Exercise material Start Marker

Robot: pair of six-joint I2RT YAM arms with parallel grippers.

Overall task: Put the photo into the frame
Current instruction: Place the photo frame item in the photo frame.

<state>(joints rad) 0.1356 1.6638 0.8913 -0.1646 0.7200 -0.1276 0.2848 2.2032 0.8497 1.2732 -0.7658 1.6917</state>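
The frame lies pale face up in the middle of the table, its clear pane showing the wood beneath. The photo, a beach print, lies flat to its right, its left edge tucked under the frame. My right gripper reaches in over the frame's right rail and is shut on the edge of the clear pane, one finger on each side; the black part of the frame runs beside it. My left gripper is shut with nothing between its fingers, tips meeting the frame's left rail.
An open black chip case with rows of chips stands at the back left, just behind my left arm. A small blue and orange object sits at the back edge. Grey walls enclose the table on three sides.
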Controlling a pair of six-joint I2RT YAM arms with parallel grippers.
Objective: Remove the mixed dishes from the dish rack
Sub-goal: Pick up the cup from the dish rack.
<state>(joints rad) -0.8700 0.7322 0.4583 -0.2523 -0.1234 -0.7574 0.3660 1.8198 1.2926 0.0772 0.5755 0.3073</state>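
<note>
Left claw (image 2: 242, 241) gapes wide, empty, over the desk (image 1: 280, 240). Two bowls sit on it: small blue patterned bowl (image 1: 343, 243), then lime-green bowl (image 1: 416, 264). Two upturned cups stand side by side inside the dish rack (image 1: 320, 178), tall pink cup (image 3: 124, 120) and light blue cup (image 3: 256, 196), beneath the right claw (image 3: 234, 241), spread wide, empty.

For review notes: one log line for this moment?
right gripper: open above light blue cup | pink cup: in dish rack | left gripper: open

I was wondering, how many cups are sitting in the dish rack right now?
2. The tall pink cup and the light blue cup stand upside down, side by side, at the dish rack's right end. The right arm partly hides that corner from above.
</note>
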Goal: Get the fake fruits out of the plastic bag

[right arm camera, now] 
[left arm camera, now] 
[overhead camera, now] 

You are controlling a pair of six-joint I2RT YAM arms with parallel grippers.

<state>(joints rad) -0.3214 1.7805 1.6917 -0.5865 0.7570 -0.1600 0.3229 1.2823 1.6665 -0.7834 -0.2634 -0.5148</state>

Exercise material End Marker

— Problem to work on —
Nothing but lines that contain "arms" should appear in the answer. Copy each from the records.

— Solution to this task —
Robot: pair of six-joint I2RT YAM arms with parallel grippers.
Controlling a pair of six-joint I2RT YAM arms with parallel grippers.
You are controlling a pair of six-joint I2RT YAM arms with parallel grippers.

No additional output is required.